Sento Vittoria e Gaia scherzare sulle parole ancora vivide nelle loro menti: “Come hai speso il denaro che ti ho dato?”. “Devi chiedere se vuoi utilizzare l’automobile”. “Pensa alla casa e ai bambini, che almeno lo sai fare”. Poi con le lacrime agli occhi Vittoria racconta di quando lui le ha rotto il cellulare e poi le ha detto: “Mi spiace ma non riesco a tornare in tempo, fissa un altro giorno per quell’occasione di lavoro”.
Scherzano sulle vite invisibili trascorse nella speranza che qualcosa cambiasse, illuse di un amore monopolizzante. Eppure, entrambe si sono sorprese quando hanno conosciuto Aurora, neolaureata che ha lasciato la sua brillante carriera di designer per restare a casa e crescere il figlio Luca. Inseguendo il sogno della famiglia e rimandando poi la ricerca del lavoro… “Tanto ci sono io, ci penso io non ne hai bisogno”. Un vero e proprio sabotaggio, spesso ripetuto, se Aurora cercava di evolversi, di studiare, di costruire la sua indipendenza economica.
Non stupiamoci: almeno 1 donna su 3 (34,6%) subisce violenza economica, a differenza della violenza sessuale e dello stalking agiti in un numero di casi più basso (16,9% e 16,3% rispettivamente, in base ai dati D.i.Re del 2023).
Siamo pieni di stereotipi. Nell’ultimo sondaggio di WEWorld la violenza economica è considerata molto grave solo dal 59% dei cittadini/e; Il 49% delle donne intervistate dichiara di aver subito nella vita almeno un episodio di violenza economica (67% tra le donne separate o divorziate); 1 donna su 10 dichiara che il partner le ha negato di lavorare; il 28% delle donne separate o divorziate dichiarano di aver subito decisioni finanziarie prese dal partner senza essere state consultate prima; quasi 1 italiano/a su 2 ritiene che le donne siano più spesso vittime di violenza economica perché hanno meno accesso degli uomini al mercato del lavoro.
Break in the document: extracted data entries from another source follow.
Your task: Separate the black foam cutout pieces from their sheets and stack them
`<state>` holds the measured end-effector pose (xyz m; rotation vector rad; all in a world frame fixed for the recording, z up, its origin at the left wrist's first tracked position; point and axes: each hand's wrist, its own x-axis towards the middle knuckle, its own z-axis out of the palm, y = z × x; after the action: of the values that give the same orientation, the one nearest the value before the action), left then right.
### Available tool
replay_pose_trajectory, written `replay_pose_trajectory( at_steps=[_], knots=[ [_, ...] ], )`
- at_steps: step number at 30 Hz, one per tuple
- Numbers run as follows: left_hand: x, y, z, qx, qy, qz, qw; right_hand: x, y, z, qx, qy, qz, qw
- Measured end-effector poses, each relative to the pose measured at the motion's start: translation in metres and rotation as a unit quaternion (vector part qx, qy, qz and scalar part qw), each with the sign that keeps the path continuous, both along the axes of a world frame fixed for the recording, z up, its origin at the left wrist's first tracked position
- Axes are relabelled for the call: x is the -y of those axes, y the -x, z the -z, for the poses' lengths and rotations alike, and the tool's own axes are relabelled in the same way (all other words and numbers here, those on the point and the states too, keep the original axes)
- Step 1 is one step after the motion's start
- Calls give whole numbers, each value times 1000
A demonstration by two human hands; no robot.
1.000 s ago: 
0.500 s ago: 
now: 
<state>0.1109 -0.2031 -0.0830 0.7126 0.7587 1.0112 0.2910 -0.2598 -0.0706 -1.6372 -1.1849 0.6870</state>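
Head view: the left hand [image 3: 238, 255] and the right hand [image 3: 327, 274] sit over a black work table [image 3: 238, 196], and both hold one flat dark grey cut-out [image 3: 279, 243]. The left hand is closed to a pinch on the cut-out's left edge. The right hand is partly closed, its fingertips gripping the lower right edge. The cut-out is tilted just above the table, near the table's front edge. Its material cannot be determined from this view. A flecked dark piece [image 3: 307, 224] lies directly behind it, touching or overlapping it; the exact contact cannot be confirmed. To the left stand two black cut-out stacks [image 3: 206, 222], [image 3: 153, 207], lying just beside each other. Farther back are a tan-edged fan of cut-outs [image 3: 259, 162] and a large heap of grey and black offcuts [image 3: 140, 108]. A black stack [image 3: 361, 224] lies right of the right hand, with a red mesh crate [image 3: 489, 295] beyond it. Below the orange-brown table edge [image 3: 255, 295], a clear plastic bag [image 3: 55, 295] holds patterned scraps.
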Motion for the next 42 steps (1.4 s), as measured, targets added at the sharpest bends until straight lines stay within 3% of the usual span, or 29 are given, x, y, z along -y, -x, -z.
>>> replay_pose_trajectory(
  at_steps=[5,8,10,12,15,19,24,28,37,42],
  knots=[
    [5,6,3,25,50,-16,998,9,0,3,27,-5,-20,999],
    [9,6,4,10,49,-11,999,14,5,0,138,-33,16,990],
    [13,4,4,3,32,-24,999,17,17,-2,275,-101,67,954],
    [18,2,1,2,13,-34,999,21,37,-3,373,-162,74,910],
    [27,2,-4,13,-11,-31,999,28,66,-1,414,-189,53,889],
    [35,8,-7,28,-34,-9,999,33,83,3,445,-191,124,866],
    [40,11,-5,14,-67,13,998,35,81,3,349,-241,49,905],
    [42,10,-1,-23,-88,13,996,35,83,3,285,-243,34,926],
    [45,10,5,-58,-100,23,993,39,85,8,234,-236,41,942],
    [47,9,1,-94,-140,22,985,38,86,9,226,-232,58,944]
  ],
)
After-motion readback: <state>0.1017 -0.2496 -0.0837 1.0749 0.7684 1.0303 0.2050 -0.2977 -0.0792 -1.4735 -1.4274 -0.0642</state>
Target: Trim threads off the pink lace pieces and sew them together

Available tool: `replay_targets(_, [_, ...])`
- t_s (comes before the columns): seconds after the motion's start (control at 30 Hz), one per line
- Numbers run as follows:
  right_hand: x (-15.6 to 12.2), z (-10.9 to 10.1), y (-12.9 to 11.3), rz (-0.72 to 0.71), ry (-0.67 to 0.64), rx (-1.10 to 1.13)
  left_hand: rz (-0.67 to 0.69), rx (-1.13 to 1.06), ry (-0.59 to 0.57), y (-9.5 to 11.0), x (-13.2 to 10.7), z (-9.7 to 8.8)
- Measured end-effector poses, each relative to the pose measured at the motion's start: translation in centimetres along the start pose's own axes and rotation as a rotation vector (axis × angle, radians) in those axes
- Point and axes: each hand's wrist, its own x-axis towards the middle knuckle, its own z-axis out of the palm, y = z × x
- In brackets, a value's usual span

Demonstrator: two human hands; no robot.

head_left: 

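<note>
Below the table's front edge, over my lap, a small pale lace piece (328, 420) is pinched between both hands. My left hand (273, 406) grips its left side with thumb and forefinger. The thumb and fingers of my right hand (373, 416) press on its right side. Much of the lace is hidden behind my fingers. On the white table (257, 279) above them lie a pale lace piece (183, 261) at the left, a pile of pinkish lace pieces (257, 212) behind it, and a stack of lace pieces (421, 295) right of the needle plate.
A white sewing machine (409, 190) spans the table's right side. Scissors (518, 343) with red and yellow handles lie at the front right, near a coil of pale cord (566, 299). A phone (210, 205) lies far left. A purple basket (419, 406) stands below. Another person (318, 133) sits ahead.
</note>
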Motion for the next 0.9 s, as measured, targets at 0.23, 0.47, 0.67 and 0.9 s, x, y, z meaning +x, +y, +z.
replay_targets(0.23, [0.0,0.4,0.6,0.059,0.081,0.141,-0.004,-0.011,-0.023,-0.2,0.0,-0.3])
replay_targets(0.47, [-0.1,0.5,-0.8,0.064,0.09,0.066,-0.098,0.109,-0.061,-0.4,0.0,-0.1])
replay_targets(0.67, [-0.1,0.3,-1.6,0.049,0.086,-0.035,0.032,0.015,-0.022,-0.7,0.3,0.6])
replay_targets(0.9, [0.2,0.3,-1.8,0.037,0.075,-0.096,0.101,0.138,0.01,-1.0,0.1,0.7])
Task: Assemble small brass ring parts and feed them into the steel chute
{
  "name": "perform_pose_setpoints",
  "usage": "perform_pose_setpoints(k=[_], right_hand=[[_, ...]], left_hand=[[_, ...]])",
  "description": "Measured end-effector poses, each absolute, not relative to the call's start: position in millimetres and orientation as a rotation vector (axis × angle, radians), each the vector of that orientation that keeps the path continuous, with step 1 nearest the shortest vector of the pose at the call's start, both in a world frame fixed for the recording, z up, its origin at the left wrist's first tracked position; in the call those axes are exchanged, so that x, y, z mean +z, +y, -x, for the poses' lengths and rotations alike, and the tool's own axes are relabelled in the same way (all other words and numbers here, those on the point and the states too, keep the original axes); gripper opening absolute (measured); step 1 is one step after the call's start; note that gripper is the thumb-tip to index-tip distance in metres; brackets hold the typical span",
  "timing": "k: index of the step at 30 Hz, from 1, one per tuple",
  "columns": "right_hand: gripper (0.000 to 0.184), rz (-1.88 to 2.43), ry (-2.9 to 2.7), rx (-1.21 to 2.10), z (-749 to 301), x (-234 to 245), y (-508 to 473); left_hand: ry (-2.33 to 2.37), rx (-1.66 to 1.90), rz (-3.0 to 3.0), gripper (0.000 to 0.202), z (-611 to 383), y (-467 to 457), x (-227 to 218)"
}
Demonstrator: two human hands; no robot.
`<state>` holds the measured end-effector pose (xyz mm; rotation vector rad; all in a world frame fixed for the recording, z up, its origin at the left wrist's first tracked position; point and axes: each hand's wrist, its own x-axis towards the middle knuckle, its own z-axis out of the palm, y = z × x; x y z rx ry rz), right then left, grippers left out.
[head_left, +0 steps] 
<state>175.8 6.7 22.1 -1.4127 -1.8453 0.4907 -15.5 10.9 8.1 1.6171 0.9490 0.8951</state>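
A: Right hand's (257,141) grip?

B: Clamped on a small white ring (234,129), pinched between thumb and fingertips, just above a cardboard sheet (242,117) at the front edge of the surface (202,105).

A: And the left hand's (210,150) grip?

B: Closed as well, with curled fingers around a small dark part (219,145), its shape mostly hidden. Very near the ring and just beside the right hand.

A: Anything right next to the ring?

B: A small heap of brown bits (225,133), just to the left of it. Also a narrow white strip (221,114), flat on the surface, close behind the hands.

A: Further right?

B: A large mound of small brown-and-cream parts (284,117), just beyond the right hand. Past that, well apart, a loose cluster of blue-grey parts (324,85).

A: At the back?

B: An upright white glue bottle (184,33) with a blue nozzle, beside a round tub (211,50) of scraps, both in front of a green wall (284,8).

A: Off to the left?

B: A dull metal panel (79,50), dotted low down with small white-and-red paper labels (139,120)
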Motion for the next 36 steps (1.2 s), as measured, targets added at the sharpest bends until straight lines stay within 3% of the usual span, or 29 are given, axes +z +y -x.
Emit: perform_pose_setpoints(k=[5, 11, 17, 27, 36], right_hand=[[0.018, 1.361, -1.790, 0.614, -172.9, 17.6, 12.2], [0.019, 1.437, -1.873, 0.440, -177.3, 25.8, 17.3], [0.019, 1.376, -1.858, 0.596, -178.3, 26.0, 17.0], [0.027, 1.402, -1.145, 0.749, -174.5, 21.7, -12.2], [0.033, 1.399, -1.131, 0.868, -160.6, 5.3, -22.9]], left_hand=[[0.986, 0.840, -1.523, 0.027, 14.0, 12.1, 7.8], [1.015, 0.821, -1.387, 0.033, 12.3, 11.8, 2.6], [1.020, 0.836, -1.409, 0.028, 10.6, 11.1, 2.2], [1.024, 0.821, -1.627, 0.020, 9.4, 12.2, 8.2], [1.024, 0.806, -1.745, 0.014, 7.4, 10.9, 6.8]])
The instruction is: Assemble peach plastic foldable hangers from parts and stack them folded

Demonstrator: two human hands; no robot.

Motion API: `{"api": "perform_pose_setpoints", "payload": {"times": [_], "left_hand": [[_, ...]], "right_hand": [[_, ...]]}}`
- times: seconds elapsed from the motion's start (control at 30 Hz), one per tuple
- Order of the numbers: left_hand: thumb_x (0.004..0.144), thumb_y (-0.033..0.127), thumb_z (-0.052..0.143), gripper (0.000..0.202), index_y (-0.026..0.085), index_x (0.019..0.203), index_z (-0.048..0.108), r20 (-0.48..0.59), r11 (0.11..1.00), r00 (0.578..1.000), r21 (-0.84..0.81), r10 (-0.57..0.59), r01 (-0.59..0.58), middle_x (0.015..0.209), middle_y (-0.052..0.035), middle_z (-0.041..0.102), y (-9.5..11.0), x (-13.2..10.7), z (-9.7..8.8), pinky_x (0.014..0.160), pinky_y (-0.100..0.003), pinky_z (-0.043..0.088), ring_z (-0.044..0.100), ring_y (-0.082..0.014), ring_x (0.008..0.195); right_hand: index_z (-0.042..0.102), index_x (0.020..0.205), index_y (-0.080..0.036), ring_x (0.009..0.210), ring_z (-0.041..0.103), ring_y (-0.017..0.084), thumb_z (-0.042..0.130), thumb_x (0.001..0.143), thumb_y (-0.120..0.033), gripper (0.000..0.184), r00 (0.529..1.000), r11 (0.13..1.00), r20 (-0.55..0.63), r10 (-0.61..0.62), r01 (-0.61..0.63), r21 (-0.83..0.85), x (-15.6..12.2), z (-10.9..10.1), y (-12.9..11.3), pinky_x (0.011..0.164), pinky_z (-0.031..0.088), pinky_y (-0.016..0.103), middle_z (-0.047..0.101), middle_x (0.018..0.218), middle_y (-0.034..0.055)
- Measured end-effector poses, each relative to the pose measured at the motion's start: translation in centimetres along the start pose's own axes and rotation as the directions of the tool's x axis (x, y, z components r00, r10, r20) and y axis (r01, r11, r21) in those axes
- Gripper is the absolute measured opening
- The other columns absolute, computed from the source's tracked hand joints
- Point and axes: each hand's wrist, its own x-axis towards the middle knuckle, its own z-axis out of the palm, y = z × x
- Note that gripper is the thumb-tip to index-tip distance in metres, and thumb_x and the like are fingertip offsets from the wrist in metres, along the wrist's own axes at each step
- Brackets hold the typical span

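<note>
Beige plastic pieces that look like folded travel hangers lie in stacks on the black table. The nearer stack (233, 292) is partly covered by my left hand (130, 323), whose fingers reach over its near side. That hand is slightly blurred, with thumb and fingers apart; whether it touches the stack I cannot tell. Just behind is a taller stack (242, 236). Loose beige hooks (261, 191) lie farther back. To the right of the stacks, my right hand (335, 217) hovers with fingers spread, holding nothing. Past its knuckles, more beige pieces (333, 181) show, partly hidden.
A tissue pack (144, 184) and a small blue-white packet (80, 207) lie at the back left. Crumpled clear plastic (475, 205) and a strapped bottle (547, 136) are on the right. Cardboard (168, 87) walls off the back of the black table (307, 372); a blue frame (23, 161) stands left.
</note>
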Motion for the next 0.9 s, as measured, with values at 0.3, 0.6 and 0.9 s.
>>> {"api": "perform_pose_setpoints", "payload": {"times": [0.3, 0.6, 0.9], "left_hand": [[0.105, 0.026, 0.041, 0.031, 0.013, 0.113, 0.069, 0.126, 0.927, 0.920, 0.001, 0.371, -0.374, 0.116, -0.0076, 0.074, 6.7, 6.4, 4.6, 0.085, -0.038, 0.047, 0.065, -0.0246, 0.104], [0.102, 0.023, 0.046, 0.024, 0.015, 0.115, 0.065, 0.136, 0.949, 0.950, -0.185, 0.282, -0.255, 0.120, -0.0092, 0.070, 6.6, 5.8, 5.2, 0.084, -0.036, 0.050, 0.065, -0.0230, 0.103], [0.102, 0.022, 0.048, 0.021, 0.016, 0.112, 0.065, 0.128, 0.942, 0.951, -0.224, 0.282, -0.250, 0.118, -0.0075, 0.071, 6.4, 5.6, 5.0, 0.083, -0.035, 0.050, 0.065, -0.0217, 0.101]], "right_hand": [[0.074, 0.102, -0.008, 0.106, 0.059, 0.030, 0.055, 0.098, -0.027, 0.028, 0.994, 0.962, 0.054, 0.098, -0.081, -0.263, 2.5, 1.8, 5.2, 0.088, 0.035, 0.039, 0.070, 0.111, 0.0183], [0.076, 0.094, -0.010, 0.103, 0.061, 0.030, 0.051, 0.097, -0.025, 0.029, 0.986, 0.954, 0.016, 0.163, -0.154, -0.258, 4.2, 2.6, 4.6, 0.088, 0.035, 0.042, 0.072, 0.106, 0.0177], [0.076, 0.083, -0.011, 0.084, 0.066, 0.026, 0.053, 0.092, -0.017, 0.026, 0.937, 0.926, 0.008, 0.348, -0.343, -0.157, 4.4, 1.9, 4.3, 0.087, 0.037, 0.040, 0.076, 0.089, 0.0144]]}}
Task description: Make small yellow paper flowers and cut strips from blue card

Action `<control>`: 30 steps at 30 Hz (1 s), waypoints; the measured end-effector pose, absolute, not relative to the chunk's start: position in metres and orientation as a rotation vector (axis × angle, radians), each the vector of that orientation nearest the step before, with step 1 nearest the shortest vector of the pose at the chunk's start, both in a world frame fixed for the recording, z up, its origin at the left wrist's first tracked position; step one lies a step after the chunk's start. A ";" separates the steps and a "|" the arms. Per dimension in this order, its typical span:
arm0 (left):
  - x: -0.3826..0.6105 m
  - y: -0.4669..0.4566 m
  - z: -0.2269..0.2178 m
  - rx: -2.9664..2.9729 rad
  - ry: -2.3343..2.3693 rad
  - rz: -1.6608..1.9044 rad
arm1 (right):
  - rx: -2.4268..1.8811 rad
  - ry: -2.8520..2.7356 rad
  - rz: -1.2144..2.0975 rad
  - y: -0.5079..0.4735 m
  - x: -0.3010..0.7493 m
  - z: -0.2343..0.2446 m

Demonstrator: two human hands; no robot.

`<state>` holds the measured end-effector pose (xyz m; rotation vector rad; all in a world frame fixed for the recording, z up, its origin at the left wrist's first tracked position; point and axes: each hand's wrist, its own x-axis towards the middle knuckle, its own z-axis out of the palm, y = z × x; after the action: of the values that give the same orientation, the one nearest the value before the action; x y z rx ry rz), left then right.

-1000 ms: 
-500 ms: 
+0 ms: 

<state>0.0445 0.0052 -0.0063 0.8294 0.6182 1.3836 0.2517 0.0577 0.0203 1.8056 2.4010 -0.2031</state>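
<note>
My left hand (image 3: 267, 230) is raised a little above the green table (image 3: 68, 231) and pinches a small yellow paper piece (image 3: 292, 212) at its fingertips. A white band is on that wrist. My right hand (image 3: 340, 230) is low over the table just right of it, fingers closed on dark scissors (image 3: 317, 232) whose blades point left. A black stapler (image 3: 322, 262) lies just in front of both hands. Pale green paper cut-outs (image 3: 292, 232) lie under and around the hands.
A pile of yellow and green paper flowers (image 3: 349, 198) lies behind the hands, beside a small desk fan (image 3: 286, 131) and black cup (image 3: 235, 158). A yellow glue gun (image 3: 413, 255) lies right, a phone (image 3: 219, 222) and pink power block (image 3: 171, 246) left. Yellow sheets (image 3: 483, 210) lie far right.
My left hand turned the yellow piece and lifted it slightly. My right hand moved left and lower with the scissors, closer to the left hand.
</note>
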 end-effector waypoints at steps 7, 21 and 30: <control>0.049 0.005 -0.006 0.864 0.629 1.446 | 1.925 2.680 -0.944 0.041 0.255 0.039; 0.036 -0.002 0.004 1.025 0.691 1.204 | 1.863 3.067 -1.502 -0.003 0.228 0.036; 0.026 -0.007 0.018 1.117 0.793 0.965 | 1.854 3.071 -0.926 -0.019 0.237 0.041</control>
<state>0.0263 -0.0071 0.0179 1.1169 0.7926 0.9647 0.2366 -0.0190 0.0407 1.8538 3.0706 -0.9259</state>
Senza indipendenza salariale e senza un percorso di educazione finanziaria che favorisca l’empowerment femminile non ridurremo il problema strutturale e culturale della violenza economica.
A livello globale, 1,4 miliardi di donne vivono in paesi che non riconoscono la violenza economica nei loro sistemi legali o non forniscono protezione legale alle vittime di questa forma di violenza (EIGE, 2023).
Oggi, in questa giornata internazionale per l’eliminazione della violenza sulle donne, decidiamo di conoscerla, comprendendo che cos’è, senza rimanere in convinzioni radicate, spesso errate. Decidiamo di riconoscerla, perché esiste, in volti mascherati, in emozioni manipolate, in abusi non sempre manifesti, per cui bisogna aprire i nostri occhi e uscire da stereotipi di genere ancora troppo diffusi.
E soprattutto, decidiamo di combatterla, attraverso percorsi di educazione finanziaria dedicati che forniscano le basi necessarie a diventare libere finanziariamente.
Vittoria, Gaia e Aurora l’hanno fatto ed oggi sono volontarie in un centro antiviolenza. Sono la testimonianza che si può cambiare. Ma non in silenzio, dall’interno.
Hanno cambiato la loro situazione affrontando il mondo esterno, con coraggio e volontà, imparando che l’autodeterminazione economica è una porta di consapevolezza oltre la quale è possibile ritrovare sé stesse, finalmente “libere di decidere finanziariamente”.